443). Mereka berbeda pendapat tentang caranya.
Mālik, asy-Syāfi‘ī dan Aḥmad berkata: “Jumlahnya 2 rakaat dan setiap rakaatnya ada dua ruku‘ dengan memperlama bacaan pada rakaat pertama yang lamanya seperti membaca surah al-Baqarah, lalu memperlama ruku‘ dan sujud agar setelah selesai matahari telah muncul”, sebagaimana yang telah kami uraikan sebelumnya dalam kitab ini (6343) dalam Musnad Ibni ‘Abbās.
Abū Ḥanīfah berkata: “Sifatnya seperti shalat sunnah yang biasa kami lakukan, yaitu pada setiap rakaatnya hanya ada satu ruku‘, kemudian setelah itu berdoa sampai matahari muncul.” (6354).
Abū Ḥanīfah, Mālik, dan asy-Syāfi‘ī berkata: “Bacaannya lirih.”
Aḥmad berkata: “Bacaannya keras.” Pendapat ini disetujui oleh dua murid Abū Ḥanīfah yaitu Abū Yūsuf dan Muḥammad. (6365).
Abū Ḥanīfah, Mālik, dan Aḥmad dalam riwayat yang masyhur darinya berkata: “Tidak disunnahkan berkhutbah dalam shalat gerhana matahari, begitu pula dalam shalat gerhana bulan.”
Asy-Syāfi‘ī berkata: “Ada dua khutbah setelah menunaikannya baik shalat gerhana matahari atau gerhana bulan.”

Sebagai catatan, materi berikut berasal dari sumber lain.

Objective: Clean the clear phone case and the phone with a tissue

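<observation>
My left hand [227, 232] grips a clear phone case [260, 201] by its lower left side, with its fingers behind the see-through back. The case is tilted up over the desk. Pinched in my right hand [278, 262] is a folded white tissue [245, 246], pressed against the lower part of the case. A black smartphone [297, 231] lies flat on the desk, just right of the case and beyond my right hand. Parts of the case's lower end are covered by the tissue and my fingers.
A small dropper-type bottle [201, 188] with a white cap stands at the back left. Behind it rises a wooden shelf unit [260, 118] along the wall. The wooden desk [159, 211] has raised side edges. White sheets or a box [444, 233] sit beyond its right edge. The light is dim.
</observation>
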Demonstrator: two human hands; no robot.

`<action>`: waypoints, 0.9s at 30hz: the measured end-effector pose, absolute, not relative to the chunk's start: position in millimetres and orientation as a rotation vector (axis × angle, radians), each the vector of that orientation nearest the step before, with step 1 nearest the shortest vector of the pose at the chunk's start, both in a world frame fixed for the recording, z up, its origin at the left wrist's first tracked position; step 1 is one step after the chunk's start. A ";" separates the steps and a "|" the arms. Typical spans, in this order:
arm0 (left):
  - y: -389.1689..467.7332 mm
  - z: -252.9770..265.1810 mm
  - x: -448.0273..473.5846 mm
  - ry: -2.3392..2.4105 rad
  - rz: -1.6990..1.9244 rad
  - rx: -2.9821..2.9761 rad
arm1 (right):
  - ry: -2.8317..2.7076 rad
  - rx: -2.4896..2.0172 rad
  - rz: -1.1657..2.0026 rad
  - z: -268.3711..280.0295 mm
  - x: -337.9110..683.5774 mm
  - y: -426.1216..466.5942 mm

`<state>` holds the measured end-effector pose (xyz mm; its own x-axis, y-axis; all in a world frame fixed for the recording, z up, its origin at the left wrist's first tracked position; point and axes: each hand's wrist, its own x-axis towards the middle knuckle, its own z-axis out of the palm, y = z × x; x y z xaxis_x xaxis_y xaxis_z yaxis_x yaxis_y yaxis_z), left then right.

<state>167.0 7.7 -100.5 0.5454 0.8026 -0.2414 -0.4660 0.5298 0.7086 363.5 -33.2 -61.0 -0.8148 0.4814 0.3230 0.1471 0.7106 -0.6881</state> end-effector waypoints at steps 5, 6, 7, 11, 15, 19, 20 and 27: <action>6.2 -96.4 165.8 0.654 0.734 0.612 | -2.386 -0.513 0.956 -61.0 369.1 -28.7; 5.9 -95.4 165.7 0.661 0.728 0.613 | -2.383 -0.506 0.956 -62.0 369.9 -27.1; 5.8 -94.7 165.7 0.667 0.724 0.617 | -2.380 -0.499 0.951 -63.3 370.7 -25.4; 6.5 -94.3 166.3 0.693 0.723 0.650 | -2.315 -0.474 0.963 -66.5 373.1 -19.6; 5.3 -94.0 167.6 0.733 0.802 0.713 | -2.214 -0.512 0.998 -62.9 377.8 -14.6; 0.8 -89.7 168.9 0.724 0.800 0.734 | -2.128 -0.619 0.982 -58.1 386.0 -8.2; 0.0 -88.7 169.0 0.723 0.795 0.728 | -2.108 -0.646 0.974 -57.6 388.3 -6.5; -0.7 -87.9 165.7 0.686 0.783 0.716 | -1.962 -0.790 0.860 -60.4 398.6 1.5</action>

Pendapat yang sama juga diriwayatkan dari Aḥmad. (6376).
Abū Ḥanīfah dan Aḥmad dalam riwayat yang masyhur darinya berkata: Tidak boleh shalat pada waktu tersebut dan diganti dengan membaca Tasbīḥ.”
Asy-Syāfi‘ī berkata: “Boleh menunaikan shalat pada waktu tersebut.”
Menurut Mālik, dalam hal ini ada tiga riwayat darinya.
Pertama, boleh menunaikan shalat gerhana setiap saat (pada semua waktu).
Kedua, hanya boleh menunaikan shalat gerhana pada waktu-waktu yang dibolehkan menunaikan shalat di dalamnya dan tidak boleh menunaikannya pada waktu-waktu terlarang.
Ketiga, shalat gerhana boleh dilakukan selama matahari belum tergelincir dan tidak boleh setelah matahari tergelincir, karena menyesuaikan dengan shalat Hari Raya (‘Īd). (6387).
Abū Ḥanīfah dan Mālik berkata: “Tidak disunnahkan berjamā‘ah dan harus dilaksanakan sendiri-sendiri.”
Asy-Syāfi‘ī dan Aḥmad berkata: “Disunnahkan agar menunaikannya secara berjamā‘ah.” Keduanya berkata: “Disunnahkan agar membaca dengan suara keras.” (6398).